Di teorie sulla fine del mondo se ne sente parlare quasi ogni giorno. Negli ultimi anni, complici alcune profezie provenienti da lontane tradizioni e la risonanza mediatica data ad alcuni personaggi, il tema dell’apocalisse è tornato prepotentemente nel dibattito pubblico. Anche se l’impatto più forte lo hanno avuto i recenti disastri naturali a cui abbiamo assistito impotenti quest’estate. Basterebbe pensare agli incendi che hanno bruciato la Siberia e l’Amazzonia (quest’ultima vittima dell’umana scelleratezza) per avere un’idea della criticità della situazione.
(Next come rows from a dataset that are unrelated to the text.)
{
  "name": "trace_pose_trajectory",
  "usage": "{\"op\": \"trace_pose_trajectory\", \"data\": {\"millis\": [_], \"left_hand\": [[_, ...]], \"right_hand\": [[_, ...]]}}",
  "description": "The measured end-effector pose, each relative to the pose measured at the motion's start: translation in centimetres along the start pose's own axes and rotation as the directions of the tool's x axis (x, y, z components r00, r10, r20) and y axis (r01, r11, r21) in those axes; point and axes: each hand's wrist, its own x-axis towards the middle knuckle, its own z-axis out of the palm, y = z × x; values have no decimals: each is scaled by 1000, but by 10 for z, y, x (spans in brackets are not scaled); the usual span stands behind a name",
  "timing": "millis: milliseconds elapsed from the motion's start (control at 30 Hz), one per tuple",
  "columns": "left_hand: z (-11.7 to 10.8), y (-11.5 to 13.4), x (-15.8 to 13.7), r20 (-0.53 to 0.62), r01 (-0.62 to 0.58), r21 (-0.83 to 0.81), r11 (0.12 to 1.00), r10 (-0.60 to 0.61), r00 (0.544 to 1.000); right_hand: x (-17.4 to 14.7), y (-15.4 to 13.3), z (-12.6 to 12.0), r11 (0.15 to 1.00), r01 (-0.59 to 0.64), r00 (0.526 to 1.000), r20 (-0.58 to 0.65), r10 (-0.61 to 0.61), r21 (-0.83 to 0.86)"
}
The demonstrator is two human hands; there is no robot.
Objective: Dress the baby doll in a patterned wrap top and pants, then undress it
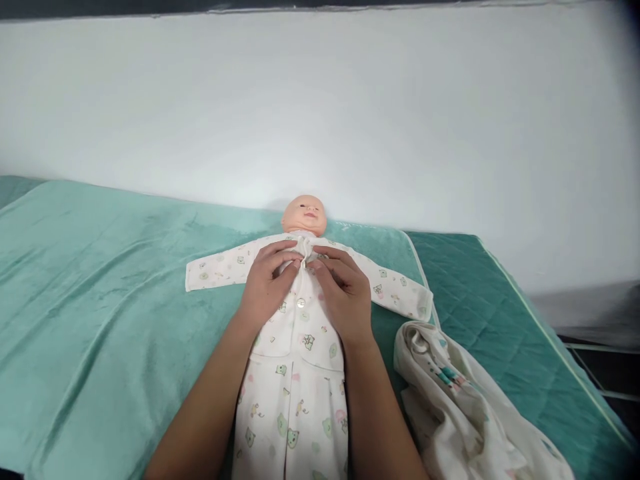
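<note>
A baby doll (305,215) lies on its back, dressed in a white printed baby jacket (310,333) with both sleeves spread out. Matching printed pants (293,413) cover its legs. My left hand (273,277) pinches one front edge of the jacket at the upper chest. On the other edge, my right hand (343,283) pinches the cloth close beside it, the fingertips of both almost meeting. Just below them a round button (301,303) shows on the front. What lies between my fingertips is mostly hidden.
Beneath the doll spreads a light green blanket (100,300), over a darker green quilted mattress cover (460,287). A crumpled white printed cloth (465,407) lies at the right, near the doll's sleeve. Behind the bed stands a white wall (320,107).
</note>
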Motion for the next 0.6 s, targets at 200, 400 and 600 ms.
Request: {"op": "trace_pose_trajectory", "data": {"millis": [200,400,600], "left_hand": [[-4,1,0,47,40,-69,997,-37,998],[-5,2,0,71,90,-113,989,-83,994],[-7,0,0,118,46,-118,992,-32,992]], "right_hand": [[-2,-1,0,998,39,999,-7,-39,-53],[-2,-2,0,997,66,998,12,-65,-43],[-1,-2,-1,1000,28,999,38,-28,3]]}}
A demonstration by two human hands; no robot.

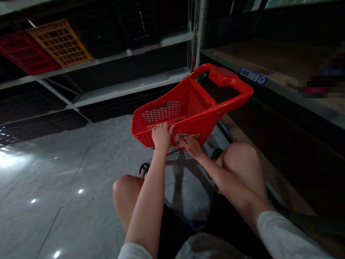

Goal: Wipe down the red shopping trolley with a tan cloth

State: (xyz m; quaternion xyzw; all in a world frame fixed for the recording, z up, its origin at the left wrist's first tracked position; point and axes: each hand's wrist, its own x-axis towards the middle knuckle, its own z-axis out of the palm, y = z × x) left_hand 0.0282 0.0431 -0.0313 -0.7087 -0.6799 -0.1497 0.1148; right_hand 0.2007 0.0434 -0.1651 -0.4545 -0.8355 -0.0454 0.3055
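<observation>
A small red plastic shopping cart (199, 124) stands in front of me, its handle toward the right and its basket bare inside. My left hand (162, 136) grips the near top rim of the basket, fingers curled over the edge. Lower on the same side wall, my right hand (191, 145) presses a crumpled brown cloth (180, 138) flat against the red plastic. Part of the cloth sticks out above and beyond my fingers. The cart's wheels are mostly hidden.
Metal shelving (129, 91) with a red crate (27, 52) and a yellow crate (60, 43) runs behind the cart. A wooden shelf (269, 54) with a blue label (253, 75) borders the right. Smooth grey floor (67, 172) extends left. My knees flank the cart's near side.
</observation>
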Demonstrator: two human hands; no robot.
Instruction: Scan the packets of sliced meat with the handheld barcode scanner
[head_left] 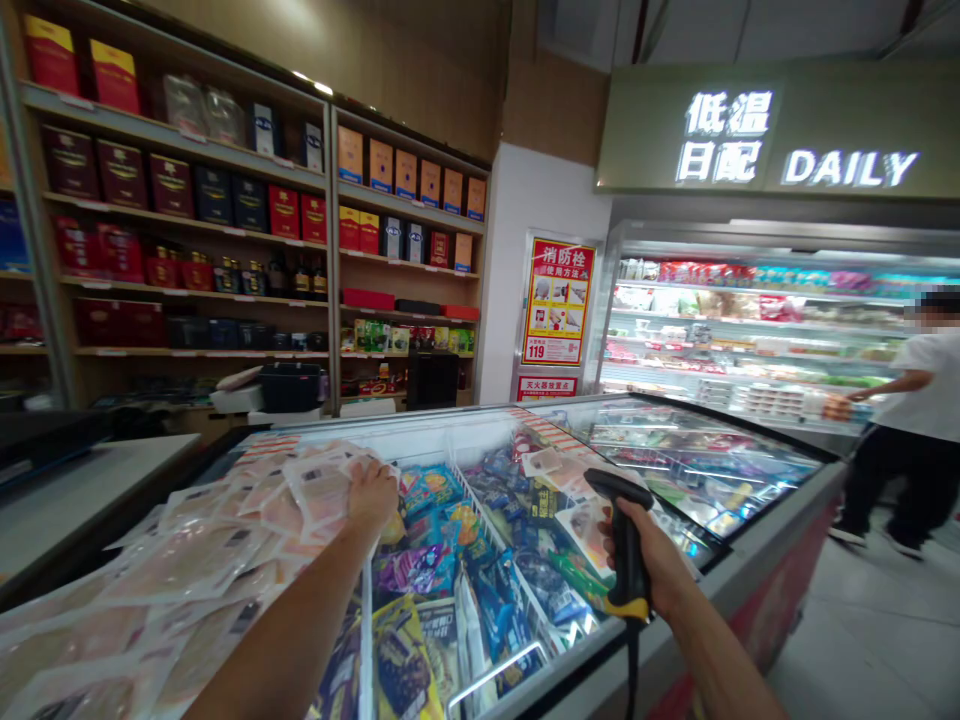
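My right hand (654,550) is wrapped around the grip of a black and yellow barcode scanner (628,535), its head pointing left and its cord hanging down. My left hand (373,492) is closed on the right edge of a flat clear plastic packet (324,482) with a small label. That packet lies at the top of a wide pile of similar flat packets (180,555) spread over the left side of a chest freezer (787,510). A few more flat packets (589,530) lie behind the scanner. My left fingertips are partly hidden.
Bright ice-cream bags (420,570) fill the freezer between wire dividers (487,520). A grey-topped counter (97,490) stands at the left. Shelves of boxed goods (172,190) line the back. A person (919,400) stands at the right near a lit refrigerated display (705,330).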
Eppure, tra le tante ipotesi sull’apocalisse, una in particolare è stata sempre meno considerata di quanto non si dovrebbe. E a dirlo è uno studio dell’Arizona State University.
Non sarebbe infatti troppo assurdo che la nostra apocalisse avesse un incipit a causa dell’eruzione esplosiva di un supervulcano. Di chi stiamo parlando? Dello Yellowstone, negli Stati Uniti d’America.
Le ricerche condotte da un team di scienziati dell’Arizona State University, tra cui la dottoressa Hannah Shamloo, hanno rivelato che la prospettiva di un’eruzione esplosiva dello Yellowstone non è così lontana quanto si credeva inizialmente.
Infatti, dall’analisi di alcuni minerali nei pressi del vulcano, si è potuto dedurre che mancherebbero poche decadi ad una possibile catastrofe naturale e climatica derivante dall’eruzione di questo supervulcano. Che fra l’altro non sarebbe effusiva, ma esplosiva, dal momento che si è formato un tappo al di sopra dei camini principali, non consentendo (come invece avviene ad esempio per l’Etna) un lento rilascio di fumi e materiale magmatico.
L’evento sarebbe improvviso ed estremamente infausto, provocando la morte di oltre 87.000 civili e rendendo inabitabili quasi due terzi degli Stati Uniti. Incalcolabili, poi, sarebbero gli effetti sul clima e sugli ecosistemi, che subirebbero cambiamenti praticamente irreversibili.